↓↓↓
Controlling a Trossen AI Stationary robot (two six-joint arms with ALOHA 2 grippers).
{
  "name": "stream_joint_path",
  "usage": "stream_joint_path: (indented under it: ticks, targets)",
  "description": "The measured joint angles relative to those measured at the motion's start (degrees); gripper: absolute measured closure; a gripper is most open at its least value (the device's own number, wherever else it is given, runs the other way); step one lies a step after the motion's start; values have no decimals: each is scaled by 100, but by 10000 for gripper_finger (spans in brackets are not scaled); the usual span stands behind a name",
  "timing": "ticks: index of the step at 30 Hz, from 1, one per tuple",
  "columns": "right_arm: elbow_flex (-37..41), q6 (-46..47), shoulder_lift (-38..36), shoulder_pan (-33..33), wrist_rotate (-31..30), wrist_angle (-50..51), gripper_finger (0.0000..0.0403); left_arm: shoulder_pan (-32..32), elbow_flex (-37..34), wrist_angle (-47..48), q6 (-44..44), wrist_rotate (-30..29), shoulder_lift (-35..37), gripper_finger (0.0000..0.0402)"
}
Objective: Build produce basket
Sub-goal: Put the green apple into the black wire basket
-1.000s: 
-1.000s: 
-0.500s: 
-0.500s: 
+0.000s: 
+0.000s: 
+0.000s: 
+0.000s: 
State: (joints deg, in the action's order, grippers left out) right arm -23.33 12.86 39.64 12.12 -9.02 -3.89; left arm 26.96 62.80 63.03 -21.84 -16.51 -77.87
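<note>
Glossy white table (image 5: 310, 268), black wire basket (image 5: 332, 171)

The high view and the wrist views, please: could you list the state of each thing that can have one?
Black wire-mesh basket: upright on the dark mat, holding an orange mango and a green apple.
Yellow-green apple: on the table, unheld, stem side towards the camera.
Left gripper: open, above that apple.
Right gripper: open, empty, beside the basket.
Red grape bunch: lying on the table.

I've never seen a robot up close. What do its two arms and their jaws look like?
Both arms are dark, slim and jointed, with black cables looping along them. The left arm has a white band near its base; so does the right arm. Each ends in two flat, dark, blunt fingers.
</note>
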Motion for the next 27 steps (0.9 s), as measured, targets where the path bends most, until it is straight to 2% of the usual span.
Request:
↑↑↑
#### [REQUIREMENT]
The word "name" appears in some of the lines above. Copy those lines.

#### [TASK OUTPUT]
  "name": "stream_joint_path",
  "description": "The measured joint angles relative to those measured at the motion's start (degrees); gripper: absolute measured closure; a gripper is most open at its least value (the device's own number, wherever else it is given, runs the other way); step one lies a step after the motion's start; values have no decimals: each is scaled by 100, but by 10000 for gripper_finger (spans in brackets are not scaled); the usual span stands behind a name",

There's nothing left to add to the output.